Ulvi is a Turkish filmmaker who spots Esmeralda on the street and wants to make her his lover, though he pretends to cast her in a film to get her back to his apartment. The two bond over both being outsiders in America, with different cultures, customs, and languages that forever set them apart. An older, worldly man, Ulvi sees a naivete in Esmeralda that he wants to control. Ulvi wishes for Esmeralda to be a certain way and gives her instructions on what to wear, how to speak, how to move, attempting to mold her into the woman he wants her to be. Ulvi also wants to keep Esmeralda to himself, encouraging her to spend less and less time with her family until he asks her to move with him to Florida. Knowing that Mami is the other key figure in Esmeralda’s life, Ulvi forces Esmeralda to choose, wanting her to prove her loyalty and devotion to him. 

Shoshana

Shoshana is Esmeralda’s best friend whom she meets at community college.

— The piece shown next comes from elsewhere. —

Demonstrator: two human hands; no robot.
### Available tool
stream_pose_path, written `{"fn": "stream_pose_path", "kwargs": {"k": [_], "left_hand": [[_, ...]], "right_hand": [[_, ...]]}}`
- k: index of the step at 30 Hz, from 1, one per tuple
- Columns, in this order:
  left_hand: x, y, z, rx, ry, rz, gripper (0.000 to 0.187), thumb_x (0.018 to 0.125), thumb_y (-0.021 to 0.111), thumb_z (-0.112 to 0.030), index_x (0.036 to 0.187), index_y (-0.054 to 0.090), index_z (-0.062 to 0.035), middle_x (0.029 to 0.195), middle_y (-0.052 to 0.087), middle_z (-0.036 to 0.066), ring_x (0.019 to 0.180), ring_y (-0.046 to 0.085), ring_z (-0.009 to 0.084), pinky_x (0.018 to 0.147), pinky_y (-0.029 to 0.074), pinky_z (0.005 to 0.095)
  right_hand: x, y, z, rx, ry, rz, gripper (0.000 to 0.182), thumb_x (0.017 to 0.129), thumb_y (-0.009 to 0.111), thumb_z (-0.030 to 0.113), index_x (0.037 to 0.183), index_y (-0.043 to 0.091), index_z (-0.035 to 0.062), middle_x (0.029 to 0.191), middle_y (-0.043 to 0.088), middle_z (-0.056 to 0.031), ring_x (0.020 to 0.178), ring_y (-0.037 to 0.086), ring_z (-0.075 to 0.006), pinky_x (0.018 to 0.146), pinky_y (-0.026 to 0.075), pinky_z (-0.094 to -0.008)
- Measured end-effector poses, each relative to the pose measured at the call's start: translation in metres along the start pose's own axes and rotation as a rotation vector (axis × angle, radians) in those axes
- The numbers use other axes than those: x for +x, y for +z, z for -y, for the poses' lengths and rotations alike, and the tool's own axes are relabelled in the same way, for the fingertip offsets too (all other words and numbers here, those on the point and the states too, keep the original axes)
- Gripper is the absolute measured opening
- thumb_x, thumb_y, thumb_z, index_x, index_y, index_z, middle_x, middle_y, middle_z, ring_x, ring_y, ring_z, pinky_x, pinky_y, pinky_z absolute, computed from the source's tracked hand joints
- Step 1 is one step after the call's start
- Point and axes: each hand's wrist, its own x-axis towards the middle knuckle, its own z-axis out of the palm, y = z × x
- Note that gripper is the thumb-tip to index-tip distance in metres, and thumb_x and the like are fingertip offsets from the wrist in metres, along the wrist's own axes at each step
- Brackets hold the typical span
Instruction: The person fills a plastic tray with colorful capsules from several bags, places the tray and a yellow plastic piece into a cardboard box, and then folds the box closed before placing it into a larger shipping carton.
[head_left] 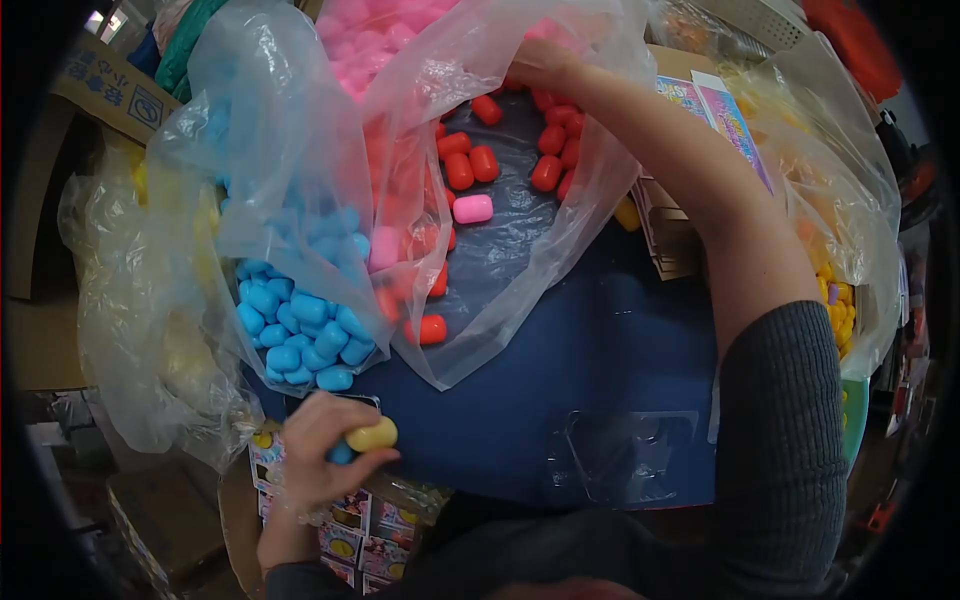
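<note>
My left hand (325, 445) is closed around a pale yellow capsule (372, 435) and a blue capsule (341, 453), low at the left edge of the dark blue table (480, 420). Just above it, blue capsules (300, 325) spill from the mouth of a clear bag. My right arm reaches to the far side, where my right hand (535, 65) is at the pile of red capsules (553, 150) inside a clear bag (450, 365); its fingers are hidden by plastic and capsules. One pink capsule (473, 208) lies among the red ones.
An empty clear plastic tray (630, 455) lies at the table's front right. Pink capsules (360, 45) fill a bag at the back. Bags with yellow capsules (840, 315) stand at the right, beside printed cards (720, 120). Printed boxes (385, 555) sit below the front edge.
</note>
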Motion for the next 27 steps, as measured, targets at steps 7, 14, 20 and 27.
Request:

A first-generation immigrant from Israel, Shoshana bonds with Esmeralda over their strict mothers and the many rules that govern their lives. Shoshana is beautiful, bold, and adventurous, and she encourages Esmeralda to get outside of her shell, especially with dating. Shoshana juggles multiple boyfriends and has an affair with a married man, though she seems to have conservative ideas, claiming she needs to marry a Jewish boy to promote the future of Israel. At the end of the memoir, Shoshana leaves to fulfill her mandatory service to the Israeli military, and though she promises to keep in touch, Esmeralda doubts this will be the case. Shoshana and Esmeralda have shared a special bond together, but life takes them on different paths.

Tata

Tata is Esmeralda’s grandmother and Mami’s mother. As the family moves to different apartments and houses, Tata always lives with or near them and helps with the younger children when Mami goes to work. Tata acts as another parental figure for Esmeralda, though like Mami, Tata often gives Esmeralda rules that Tata does not follow. Tata warns Esmeralda against having sex outside of marriage (which she does) and drinking and smoking (both of which she does heavily). Also like Mami, Tata seems to hope that Esmeralda will have a better life than she did, which is why she gives such contradictory messages. 

Papi

Papi is Esmeralda’s father, and is more of an idea than a fully fleshed presence in the memoir because he never comes to visit Esmeralda during the book. Esmeralda alternates between treasuring memories of him and resenting him for abandoning her. Papi and Esmeralda were once very close back in Puerto Rico, but after so much time apart, she struggles to remember what he’s like, and she feels hurt and betrayed that he would choose to marry and start a new family.